La plupart des coureurs se sentent particulièrement responsables après avoir refusé des boissons avant une longue course. Josh Kerr a poussé ce niveau de dévouement plusieurs milliers de mètres plus haut en transformant entièrement sa chambre en chambre d’altitude, une pièce dans laquelle il passe désormais environ la moitié de sa journée à l’intérieur.

En fait, Kerr a réorganisé son horaire de sommeil, sa maison et une bonne partie de son mariage pour courir extrêmement vite. Son prochain objectif : battre le record du monde de longue date du mile (3:43,13) à la London Diamond League le 18 juillet.

Dans un essai à la première personne pour The Telegraph, Kerr a détaillé la routine derrière sa tentative de record du monde. Il s’entraîne déjà à Albuquerque, au Nouveau-Mexique, une grande partie de l’année, à environ 5 250 pieds au-dessus du niveau de la mer, mais apparemment, ce n’était pas une altitude suffisante pour lui. La configuration de sa chambre ajoute l’équivalent de 3 000 pieds supplémentaires.

Kerr et sa femme, Larimar, entrent dans la pièce vers 19h45 et dorment généralement vers 20h30. Ils partent avant 6 heures le lendemain matin et Kerr rentre à l’intérieur pendant encore deux heures après l’entraînement, ajoutant souvent une sieste. À la fin de la journée, il y a passé environ 12 heures sans courir un seul pas.

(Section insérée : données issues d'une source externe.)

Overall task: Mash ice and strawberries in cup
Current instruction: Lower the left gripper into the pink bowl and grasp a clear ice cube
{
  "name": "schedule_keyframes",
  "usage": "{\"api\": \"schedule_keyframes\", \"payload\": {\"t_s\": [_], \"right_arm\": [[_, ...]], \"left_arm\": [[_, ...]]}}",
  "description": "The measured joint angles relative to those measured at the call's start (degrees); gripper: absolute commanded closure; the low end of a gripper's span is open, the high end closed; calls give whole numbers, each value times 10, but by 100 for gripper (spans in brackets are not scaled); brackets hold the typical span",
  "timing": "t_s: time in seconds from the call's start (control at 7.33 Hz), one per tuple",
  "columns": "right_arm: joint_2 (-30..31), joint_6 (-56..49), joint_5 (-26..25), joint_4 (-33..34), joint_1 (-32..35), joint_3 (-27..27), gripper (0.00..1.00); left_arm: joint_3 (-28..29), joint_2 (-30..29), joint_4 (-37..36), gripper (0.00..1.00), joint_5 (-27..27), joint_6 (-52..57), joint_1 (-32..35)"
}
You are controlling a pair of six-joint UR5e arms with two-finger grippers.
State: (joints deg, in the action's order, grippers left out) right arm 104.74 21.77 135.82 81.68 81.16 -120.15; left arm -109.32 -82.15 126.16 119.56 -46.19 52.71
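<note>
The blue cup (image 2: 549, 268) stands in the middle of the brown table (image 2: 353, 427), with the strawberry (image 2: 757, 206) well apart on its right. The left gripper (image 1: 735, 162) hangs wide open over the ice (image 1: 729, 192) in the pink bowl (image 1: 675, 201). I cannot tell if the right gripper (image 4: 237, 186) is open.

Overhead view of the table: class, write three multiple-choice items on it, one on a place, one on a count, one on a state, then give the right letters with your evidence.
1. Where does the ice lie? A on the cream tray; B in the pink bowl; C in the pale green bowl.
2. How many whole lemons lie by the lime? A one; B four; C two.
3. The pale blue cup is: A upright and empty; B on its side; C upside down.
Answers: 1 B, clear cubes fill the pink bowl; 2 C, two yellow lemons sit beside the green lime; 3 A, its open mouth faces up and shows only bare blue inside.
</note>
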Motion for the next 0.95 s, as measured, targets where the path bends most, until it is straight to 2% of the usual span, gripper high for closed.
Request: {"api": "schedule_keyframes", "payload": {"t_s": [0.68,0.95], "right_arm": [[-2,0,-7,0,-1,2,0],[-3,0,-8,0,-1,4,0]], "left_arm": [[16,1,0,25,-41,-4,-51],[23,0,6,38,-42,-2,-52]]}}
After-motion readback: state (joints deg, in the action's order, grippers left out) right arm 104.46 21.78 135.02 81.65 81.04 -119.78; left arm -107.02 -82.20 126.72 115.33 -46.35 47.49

La chambre est probablement le détail le plus inhabituel de toute cette approche de formation, mais elle a un peu plus de sens vu de l’extérieur une fois que l’on voit à quel point le reste de la vie de Kerr est organisé autour de la guérison. Ses journées de course les plus difficiles sont le mardi, le vendredi et le dimanche, les autres courses étant des efforts largement plus faciles. Il utilise le samedi comme jour de repos et il ne touche généralement la piste qu’une fois par semaine.

Il est également mesuré dans son approche des séances d’entraînement clés. « Je ne crois pas aux entraînements de « héros » individuels », a écrit Kerr. Les efforts à plein régime sont rares, tandis que la charge de travail hebdomadaire est conçue pour être reproductible. « La cohérence est reine », a-t-il ajouté.

Certes, la version de Kerr d’une routine durable aplatirait toujours la plupart des coureurs. Certaines journées d’entraînement atteignent 16 milles. Il s’entraîne en force pendant 90 minutes deux fois par semaine, planifie trois ou quatre rendez-vous avec un physiothérapeute et vise neuf heures de sommeil chaque nuit. Il y a aussi des siestes, des travaux de mobilité, de la pliométrie, des séances de sauna et des rotations de récupération chaudes et froides.

C’est un niveau d’engagement qui peut sembler admirable ou légèrement alarmant, selon votre attachement à quitter votre chambre. Même Kerr admet que l’intensité de tout cela s’accompagne de véritables compromis, car il manque régulièrement des anniversaires, des mariages et du temps avec sa famille au Royaume-Uni.

Pour presque tous les coureurs récréatifs, ce serait une exagération absurde. Mais Kerr n’est pas un coureur moyen et il ne s’entraîne pas pour un but moyen. A son niveau, la frontière entre l’excès et le nécessaire peut se résumer à ce qui apparaît au compteur à la fin.